Ce que beaucoup craignaient s’est vérifié. De la viande infectée par l’encéphalite bovine spongiforme (EBS) peut toujours atterrir dans nos assiettes. Pourtant, il y a un an, l’Office vétérinaire fédéral affirmait encore: «En Suisse, aucun animal abattu pour la consommation n’est malade.» Mais le résultat d’une analyse de l’entreprise zurichoise Prionics prouve le contraire. Grâce à son test de détection rapide, effectué fin août, il a été constaté que la vache Winnie, d’Affoltern (ZH) était atteinte de la maladie de la vache folle. Les morceaux de la bête se trouvaient alors déjà à l’abattoir, prêts à être livrés aux commerçants!
A noter que cette découverte n’a été possible que parce que Prionics a réalisé son test sur 3000 vaches à titre d’essai pour le compte de l’Office vétérinaire fédéral.
Une vache infectée sur 3000, c’est un chiffre inquiétant. Et bien plus important que ne veut le croire l’Office vétérinaire qui, en juillet dernier, chiffrait la prévalence de la maladie à «moins de trois cas sur 100 000». Différence qui s’explique par le fait que Berne ne compte que les cas de bêtes se trouvant dans un stade très avancé de la maladie. A savoir, lorsque l’éleveur ou le vétérinaire peuvent en reconnaître les symptômes.
Mais au stade précoce, comme dans le cas de Winnie, l’animal ne montre pas de symptômes évidents. Seul un test en laboratoire peut alors apporter la certitude qu’il n’est pas encore porteur du virus.
C’est pourquoi le Forum des consommatrices alémaniques exige de ne mettre en vente désormais que du bœuf préalablement contrôlé. Pour cela, les autorités devraient rendre le test rapide obligatoire à chaque abattage. Mais les offices fédéraux concernés s’y refusent.
Justification d’Urs Klemm, vice-directeur de l’OFSP (Office fédéral de la santé publique): «Les mesures prises jusqu’à maintenant suffisent. Un test obligatoire ne serait d’aucune utilité supplémentaire pour le consommateur.» Même réaction à l’Office vétérinaire: les agents provoquant l’EBS se trouveraient surtout dans la cervelle, la mœlle épinière et la rate, de toute manière interdites de vente.
Pourtant, depuis un certain temps déjà, des scientifiques, tel Adriano Aguzzi, professeur à l’Université de Zurich, n’excluent plus que la viande aussi puisse constituer un risque pour l’homme. De plus, il est établi depuis deux ans que les agents responsables de l’EBS peuvent déclencher une nouvelle variante de la maladie de Creutzfeldt-Jacob chez l’humain. En Europe, 30 personnes déjà ont contracté cette variante meurtrière.
Diminuer l’abattage
Après la mort de Winnie, les 26 autres vaches et 10 génisses du troupeau de l’éleveur Bernard Jordi ont été abattues, comme l’exigent les autorités. Les tests effectués après la mort ont cependant montré qu’aucune des bêtes n’était atteinte du virus. Une telle situation n’est pas exceptionnelle: depuis 1990, la maladie est apparue dans 269 troupeaux, mais seulement huit d’entre eux comportaient deux ou trois vaches infectées. En rendant le test obligatoire, on renforcerait donc non seulement la sécurité, mais on pourrait aussi éviter d’abattre l’entier du troupeau lorsqu’une seule bête souffre d’EBS.

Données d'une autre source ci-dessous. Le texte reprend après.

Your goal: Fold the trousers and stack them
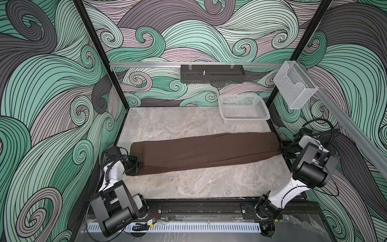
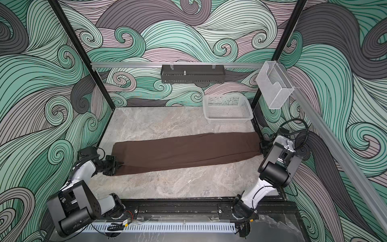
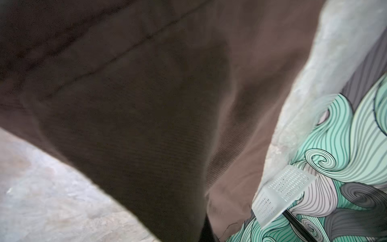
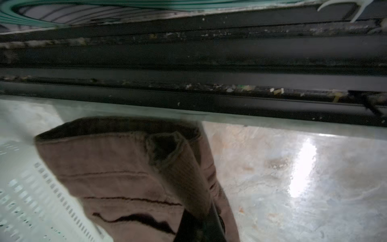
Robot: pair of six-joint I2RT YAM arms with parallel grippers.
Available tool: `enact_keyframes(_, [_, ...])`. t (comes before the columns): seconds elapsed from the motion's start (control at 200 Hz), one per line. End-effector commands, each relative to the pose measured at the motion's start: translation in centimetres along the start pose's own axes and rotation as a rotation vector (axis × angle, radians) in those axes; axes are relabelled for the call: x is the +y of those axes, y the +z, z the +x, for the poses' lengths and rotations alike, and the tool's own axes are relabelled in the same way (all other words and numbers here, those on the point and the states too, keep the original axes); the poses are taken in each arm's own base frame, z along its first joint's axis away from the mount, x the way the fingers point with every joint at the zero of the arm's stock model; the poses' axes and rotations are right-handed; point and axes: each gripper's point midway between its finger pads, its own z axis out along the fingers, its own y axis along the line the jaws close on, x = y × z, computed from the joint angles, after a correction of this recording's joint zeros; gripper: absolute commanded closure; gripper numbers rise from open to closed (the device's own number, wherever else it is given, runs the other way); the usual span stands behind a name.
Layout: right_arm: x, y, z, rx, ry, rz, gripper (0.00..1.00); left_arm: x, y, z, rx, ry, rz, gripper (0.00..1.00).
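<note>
**Desk:** Where are the trousers (image 1: 206,152)?

**Photographer:** Flat on the table (image 1: 188,184), a long brown strip lying almost from wall to wall, one leg laid on the other. The long axis runs side to side. The left end sits a little nearer the front edge, the right end a little farther back.

**Desk:** And the arms?

**Photographer:** One at each end. The left gripper (image 1: 139,165) is closed on the front corner of the left end, where the cloth rises to a small peak in both top views. The right gripper (image 1: 281,149) is closed on the right end, close to the side wall. Its wrist view shows stitched cloth pinched at the jaws.

**Desk:** Which arm is nearer?

**Photographer:** Neither. Each is at its own end, and the whole length of the trousers lies inward from it, toward the other arm. My guess is that the next fold carries one end along that axis to meet the other, halving the strip.

**Desk:** Anything close by?

**Photographer:** A white basket (image 1: 244,109) at the back right, near the right end. It looks clear of the cloth in both top views.

**Desk:** Any brand, label or lettering?

**Photographer:** None that can be read, on the trousers or anywhere else.
</note>
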Motion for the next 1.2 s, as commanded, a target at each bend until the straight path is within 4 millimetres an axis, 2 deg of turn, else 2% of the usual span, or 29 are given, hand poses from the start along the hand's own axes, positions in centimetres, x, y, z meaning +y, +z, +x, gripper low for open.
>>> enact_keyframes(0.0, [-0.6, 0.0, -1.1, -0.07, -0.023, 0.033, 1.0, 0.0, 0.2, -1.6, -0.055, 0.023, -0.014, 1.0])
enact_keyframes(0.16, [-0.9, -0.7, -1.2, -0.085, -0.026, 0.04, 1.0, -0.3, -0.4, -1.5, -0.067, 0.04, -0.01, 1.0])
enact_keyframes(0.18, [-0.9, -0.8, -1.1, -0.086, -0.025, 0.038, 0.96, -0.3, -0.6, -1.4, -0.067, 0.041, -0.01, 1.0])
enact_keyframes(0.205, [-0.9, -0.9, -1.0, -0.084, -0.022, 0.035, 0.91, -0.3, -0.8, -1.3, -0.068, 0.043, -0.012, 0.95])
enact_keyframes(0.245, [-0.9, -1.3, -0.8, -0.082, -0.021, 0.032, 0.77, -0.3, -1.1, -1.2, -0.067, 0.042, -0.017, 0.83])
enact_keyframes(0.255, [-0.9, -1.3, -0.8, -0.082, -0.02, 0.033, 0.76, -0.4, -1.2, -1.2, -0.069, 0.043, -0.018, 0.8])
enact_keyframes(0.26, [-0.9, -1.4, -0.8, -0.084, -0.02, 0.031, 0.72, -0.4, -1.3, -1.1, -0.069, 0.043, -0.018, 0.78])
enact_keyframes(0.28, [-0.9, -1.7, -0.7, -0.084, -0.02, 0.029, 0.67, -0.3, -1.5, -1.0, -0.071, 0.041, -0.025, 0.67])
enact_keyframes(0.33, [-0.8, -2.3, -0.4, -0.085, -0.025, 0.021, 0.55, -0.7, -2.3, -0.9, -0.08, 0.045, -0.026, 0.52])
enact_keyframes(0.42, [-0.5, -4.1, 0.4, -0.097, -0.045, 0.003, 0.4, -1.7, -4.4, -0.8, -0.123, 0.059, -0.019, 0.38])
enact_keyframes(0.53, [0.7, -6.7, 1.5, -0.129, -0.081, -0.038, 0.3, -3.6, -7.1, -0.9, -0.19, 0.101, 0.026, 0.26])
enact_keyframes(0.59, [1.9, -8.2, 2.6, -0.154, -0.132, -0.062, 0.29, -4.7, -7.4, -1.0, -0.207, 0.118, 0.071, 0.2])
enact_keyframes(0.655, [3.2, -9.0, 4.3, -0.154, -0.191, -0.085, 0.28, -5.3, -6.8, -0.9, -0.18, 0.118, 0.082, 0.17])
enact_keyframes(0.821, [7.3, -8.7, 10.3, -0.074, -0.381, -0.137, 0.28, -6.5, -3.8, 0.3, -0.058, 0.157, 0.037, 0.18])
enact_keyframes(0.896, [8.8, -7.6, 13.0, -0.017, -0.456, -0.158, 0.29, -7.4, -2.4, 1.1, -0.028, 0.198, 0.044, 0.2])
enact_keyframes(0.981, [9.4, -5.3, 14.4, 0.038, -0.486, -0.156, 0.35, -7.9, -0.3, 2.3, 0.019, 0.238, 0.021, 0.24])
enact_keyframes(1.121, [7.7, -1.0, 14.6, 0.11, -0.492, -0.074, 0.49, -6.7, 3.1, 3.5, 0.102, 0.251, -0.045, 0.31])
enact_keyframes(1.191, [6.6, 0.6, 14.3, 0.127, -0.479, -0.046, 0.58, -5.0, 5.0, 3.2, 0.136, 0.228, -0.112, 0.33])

Reste cependant que, même si l’analyse systématique présente des avantages, le risque zéro n’existe pas encore. Car le test rapide ne peut détecter l’infection que six mois avant que la maladie ne se déclare.
la recherche se poursuit
Sur la piste des pesticides
Outre la perte de son troupeau, l’éleveur Bernard Jordi doit supporter les soupçons des autorités. Car pour l’Office vétérinaire fédéral, il n’existe qu’une explication à l’infection de Winnie: les vaches du Zurichois ont mangé de la farine animale après son interdiction en 1990.
Ce que l’agriculteur réfute vivement. Winnie est née chez lui. Sa nourriture provenait de sa ferme et l’aliment spécial qu’elle mangeait à l’époque où elle était un veau était exempt de farines animales selon le fabricant.
A noter, à ce propos, que des chercheurs britanniques ont commencé à suivre une nouvelle piste: des pesticides pourraient être responsables de l’EBS. En effet, on s’est aperçu que les paysans écologiques britanniques, qui travaillent sans pesticides, ne comptaient aucune vache atteinte d’EBS. Pourtant, elles avaient avalé des farines animales durant des années.